Write the records out once more. Leave each line exactly as given.

:: Material for the task ::
*** Begin section ***

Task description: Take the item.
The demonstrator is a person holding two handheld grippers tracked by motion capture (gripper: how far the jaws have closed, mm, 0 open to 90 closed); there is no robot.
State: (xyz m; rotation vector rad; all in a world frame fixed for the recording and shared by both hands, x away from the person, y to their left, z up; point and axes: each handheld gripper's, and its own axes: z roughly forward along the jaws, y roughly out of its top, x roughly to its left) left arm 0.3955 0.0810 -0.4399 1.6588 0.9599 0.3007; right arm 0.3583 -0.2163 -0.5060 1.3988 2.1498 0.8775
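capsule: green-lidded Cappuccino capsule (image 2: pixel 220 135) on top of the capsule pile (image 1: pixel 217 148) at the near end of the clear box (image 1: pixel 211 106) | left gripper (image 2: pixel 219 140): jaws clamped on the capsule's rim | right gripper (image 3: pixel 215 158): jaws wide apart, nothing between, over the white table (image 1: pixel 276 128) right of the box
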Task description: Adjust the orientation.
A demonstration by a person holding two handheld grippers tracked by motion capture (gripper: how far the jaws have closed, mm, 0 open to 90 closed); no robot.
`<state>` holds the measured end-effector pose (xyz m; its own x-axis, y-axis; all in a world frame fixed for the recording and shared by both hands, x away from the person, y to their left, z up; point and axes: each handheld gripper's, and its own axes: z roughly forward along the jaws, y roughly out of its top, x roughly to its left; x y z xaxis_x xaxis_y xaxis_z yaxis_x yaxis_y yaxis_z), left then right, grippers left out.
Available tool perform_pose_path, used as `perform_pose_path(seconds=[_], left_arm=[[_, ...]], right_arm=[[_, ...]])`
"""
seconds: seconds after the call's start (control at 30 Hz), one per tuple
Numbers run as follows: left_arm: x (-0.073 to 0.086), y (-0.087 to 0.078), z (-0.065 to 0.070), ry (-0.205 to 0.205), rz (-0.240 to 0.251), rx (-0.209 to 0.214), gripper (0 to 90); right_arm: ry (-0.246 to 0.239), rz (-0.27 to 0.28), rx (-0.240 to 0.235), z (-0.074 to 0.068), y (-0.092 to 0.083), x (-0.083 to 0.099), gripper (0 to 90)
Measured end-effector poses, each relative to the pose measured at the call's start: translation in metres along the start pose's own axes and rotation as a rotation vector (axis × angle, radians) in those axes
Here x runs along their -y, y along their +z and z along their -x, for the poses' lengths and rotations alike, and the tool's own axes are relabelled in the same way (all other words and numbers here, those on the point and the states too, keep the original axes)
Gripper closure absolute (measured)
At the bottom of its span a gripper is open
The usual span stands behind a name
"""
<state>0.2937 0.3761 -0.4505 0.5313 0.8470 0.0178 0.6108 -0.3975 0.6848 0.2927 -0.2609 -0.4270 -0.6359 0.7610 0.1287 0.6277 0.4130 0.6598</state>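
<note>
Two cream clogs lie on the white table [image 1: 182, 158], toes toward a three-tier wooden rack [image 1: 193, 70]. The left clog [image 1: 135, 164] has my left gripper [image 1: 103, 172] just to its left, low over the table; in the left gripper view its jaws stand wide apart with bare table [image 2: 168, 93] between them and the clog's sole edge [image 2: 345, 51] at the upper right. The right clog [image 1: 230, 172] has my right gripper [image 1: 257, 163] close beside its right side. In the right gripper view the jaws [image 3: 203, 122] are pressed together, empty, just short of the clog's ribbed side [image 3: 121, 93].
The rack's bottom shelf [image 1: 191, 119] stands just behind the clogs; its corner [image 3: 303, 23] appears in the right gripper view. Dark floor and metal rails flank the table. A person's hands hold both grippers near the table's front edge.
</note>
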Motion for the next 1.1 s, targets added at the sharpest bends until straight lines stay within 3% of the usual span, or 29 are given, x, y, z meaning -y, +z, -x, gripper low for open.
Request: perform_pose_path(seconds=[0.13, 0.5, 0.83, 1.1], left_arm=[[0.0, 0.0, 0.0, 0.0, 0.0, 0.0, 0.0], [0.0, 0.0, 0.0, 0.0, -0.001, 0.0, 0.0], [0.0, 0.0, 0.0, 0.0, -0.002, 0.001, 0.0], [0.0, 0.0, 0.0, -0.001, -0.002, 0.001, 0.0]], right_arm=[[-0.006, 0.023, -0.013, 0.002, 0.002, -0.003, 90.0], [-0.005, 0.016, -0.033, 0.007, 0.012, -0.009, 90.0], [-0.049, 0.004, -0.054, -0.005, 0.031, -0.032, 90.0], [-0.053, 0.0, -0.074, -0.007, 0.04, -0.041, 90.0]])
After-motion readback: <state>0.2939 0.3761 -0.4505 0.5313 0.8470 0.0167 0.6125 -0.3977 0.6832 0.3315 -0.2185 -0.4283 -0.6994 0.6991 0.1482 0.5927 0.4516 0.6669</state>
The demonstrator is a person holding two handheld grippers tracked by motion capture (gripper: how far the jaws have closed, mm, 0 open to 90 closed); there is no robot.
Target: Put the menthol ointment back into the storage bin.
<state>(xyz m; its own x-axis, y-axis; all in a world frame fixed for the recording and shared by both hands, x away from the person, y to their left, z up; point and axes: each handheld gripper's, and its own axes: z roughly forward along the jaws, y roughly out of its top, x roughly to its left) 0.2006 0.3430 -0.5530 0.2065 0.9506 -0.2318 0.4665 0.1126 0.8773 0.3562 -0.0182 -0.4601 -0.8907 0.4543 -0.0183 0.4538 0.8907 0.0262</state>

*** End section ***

:: Response ::
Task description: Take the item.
The demonstrator is a person holding two handheld grippers tracked by motion capture (gripper: how far the jaws have closed, mm, 0 open to 90 closed); there is no robot.
State: (xyz m; rotation vector rad; all in a world frame fixed for the recording and shared by both hands, x away from the person, y to their left, z up; point and axes: each handheld gripper's, and its own axes: z roughly forward along the jaws, y roughly out of its top, x roughly to its left) left arm 0.3955 0.0810 -0.4399 1.6588 0.9599 0.3007; right arm 0.3583 -0.2163 -0.5060 1.3988 2.1498 0.8775
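capsule: green-lidded Cappuccino capsule (image 2: pixel 220 135) on top of the capsule pile (image 1: pixel 217 148) at the near end of the clear box (image 1: pixel 211 106) | left gripper (image 2: pixel 219 140): jaws clamped on the capsule's rim | right gripper (image 3: pixel 215 158): jaws wide apart, nothing between, over the white table (image 1: pixel 276 128) right of the box
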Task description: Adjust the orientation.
A demonstration by a person holding two handheld grippers tracked by motion capture (gripper: how far the jaws have closed, mm, 0 open to 90 closed); no robot.
`<state>` holds the measured end-effector pose (xyz m; its own x-axis, y-axis; all in a world frame fixed for the recording and shared by both hands, x away from the person, y to their left, z up; point and axes: each handheld gripper's, and its own axes: z roughly forward along the jaws, y roughly out of its top, x roughly to its left; x y z xaxis_x xaxis_y xaxis_z yaxis_x yaxis_y yaxis_z), left then right, grippers left out.
Available tool perform_pose_path, used as `perform_pose_path(seconds=[_], left_arm=[[_, ...]], right_arm=[[_, ...]])`
"""
seconds: seconds after the call's start (control at 30 Hz), one per tuple
Numbers run as follows: left_arm: x (-0.073 to 0.086), y (-0.087 to 0.078), z (-0.065 to 0.070), ry (-0.205 to 0.205), rz (-0.240 to 0.251), rx (-0.209 to 0.214), gripper (0 to 90); right_arm: ry (-0.246 to 0.239), rz (-0.27 to 0.28), rx (-0.240 to 0.235), z (-0.074 to 0.068), y (-0.092 to 0.083), x (-0.083 to 0.099), gripper (0 to 90)
Measured end-effector poses, each relative to the pose measured at the call's start: translation in metres along the start pose's own axes and rotation as a rotation vector (axis × angle, radians) in those axes
Here x runs along their -y, y along their +z and z along their -x, for the poses' lengths and rotations alike, and the tool's own axes are relabelled in the same way (all other words and numbers here, those on the point and the states too, keep the original axes)
Gripper closure absolute (measured)
At the bottom of its span a gripper is open
The usual span stands behind a name
"""
<state>0.2937 0.3761 -0.4505 0.5313 0.8470 0.0178 0.6108 -0.3975 0.6848 0.2927 -0.2609 -0.4270 -0.6359 0.7610 0.1287 0.6277 0.4130 0.6598</state>
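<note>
Two cream clogs lie on the white table [image 1: 182, 158], toes toward a three-tier wooden rack [image 1: 193, 70]. The left clog [image 1: 135, 164] has my left gripper [image 1: 103, 172] just to its left, low over the table; in the left gripper view its jaws stand wide apart with bare table [image 2: 168, 93] between them and the clog's sole edge [image 2: 345, 51] at the upper right. The right clog [image 1: 230, 172] has my right gripper [image 1: 257, 163] close beside its right side. In the right gripper view the jaws [image 3: 203, 122] are pressed together, empty, just short of the clog's ribbed side [image 3: 121, 93].
The rack's bottom shelf [image 1: 191, 119] stands just behind the clogs; its corner [image 3: 303, 23] appears in the right gripper view. Dark floor and metal rails flank the table. A person's hands hold both grippers near the table's front edge.
</note>
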Motion for the next 1.1 s, targets added at the sharpest bends until straight lines stay within 3% of the usual span, or 29 are given, x, y, z meaning -y, +z, -x, gripper low for open.
Request: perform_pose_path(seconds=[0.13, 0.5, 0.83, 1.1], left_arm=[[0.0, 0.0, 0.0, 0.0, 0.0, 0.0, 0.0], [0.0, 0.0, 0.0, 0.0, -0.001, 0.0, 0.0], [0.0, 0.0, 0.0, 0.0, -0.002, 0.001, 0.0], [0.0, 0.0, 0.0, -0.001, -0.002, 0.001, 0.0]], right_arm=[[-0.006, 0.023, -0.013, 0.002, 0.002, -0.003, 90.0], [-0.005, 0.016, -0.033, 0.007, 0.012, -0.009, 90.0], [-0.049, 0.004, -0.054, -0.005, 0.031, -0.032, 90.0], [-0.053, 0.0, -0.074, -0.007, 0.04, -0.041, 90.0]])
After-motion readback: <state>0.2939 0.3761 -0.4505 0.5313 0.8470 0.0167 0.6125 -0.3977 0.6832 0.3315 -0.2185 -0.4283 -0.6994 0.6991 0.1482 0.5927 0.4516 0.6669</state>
The demonstrator is a person holding two handheld grippers tracked by motion capture (gripper: how far the jaws have closed, mm, 0 open to 90 closed); there is no robot.
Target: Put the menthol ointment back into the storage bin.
<state>(xyz m; its own x-axis, y-axis; all in a world frame fixed for the recording and shared by both hands, x away from the person, y to their left, z up; point and axes: each handheld gripper's, and its own axes: z roughly forward along the jaws, y roughly out of its top, x roughly to its left) 0.2006 0.3430 -0.5530 0.2065 0.9506 -0.2318 0.4665 0.1126 0.8773 0.3562 -0.0182 -0.4601 -0.8907 0.4543 -0.0183 0.4538 0.8907 0.0262</state>

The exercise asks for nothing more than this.